Please enjoy a D’var Torah this week from Rosh Garinim 2015, Danny Stamos.  A lifetime Ramahnik, Danny graduated from the University of Michigan in the spring of 2015 with a Bachelor of Science in Biomolecular Sciences.  After working as a research assistant at the Wicha Lab on the role that stem cells play in cancer, Danny moved to the Washington DC area when he received a postbaccalaureate intramural research training award from the National Institutes of Health (NIH) to do research on T-cell signaling and development. Reflections on Hanukkah by Danny Stamos

In a few short days, Jewish families will dust off their menorahs and wrap their gifts for the first night of Hanukkah. Hanukkah is probably one of the most popular holidays among Jewish children.  Eight days of presents makes the buy-in for the holiday easy. For a long time, this was the reason why I loved Hanukkah. But as I have gotten older I have begun to see parallels between the Hanukkah story and what we do at Ramah, and that has given this holiday new meaning for me.

At a basic level, the first parallel is that the vision of Ramah’s founders was an echo, two thousand years later, of the Maccabees revolt against the Greeks: Hanukkah celebrates a resistance to assimilation and a commitment to protect Jewish culture.  We could imagine that the Maccabees would be proud of Ramah as a response to the challenges of American Judaism in the twentieth and twenty-first centuries, a counter-cultural expression of Jewish pride.

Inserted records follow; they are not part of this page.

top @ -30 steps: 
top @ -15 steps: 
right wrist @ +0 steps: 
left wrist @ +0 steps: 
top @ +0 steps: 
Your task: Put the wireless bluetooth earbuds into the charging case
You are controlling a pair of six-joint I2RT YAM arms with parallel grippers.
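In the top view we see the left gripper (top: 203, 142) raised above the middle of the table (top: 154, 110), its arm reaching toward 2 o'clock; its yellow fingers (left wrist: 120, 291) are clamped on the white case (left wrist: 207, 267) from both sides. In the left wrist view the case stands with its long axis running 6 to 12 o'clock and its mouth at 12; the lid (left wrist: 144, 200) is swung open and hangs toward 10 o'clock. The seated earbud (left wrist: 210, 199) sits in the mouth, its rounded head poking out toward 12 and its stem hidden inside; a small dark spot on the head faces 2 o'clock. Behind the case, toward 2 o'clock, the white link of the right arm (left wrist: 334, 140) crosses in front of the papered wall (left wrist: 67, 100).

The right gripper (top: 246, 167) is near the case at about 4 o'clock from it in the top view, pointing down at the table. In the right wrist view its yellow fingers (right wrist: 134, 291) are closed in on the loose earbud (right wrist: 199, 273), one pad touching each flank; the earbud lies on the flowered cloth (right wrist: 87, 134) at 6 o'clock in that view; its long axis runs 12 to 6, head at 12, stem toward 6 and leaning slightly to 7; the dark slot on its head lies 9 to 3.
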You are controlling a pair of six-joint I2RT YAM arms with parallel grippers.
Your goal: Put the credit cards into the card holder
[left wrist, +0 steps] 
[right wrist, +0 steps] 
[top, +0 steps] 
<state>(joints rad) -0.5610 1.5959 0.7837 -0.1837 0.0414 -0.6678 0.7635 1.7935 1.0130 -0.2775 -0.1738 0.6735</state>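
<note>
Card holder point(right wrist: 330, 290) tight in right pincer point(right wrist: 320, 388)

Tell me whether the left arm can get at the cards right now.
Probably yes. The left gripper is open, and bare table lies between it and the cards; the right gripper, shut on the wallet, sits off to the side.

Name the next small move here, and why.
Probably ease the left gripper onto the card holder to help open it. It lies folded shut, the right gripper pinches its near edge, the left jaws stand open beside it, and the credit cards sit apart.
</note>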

On a deeper level, the parallel I see between the Hanukkah story and Ramah is that both take something ephemeral and make it last. Once the Maccabees defeated Antiochus, they came back to the temple to relight the menorah. Unfortunately, after the war there was only one jar of pure oil left to light the menorah. Not to be undone by the limits of some simple combustion chemistry, God provided a miracle and the oil lasted for eight days. Our limitations at camp are not so much physical as practical.  With just a few weeks together, we try to fill the summer with impactful programming that the campers will remember all year long. So much happens between summers and yet the programming at Ramah is strong enough to reverberate beyond our weeks and years together.  How many of you can remember what you did four summers ago?  Or forty? Memories and experiences fade, but more often than not the experiences at Camp Ramah in Wisconsin last a lifetime. That is miraculous.

This Hanukkah I am thankful for all the gifts Ramah has given me: The gift of a strong Jewish identity; the gift of Jewish literacy; the gift of Jewish community. I am thankful for the gift I could never buy on Black Friday or Cyber Monday. I am thankful for the gift of Camp Ramah and the miracles that happen in Conover every summer.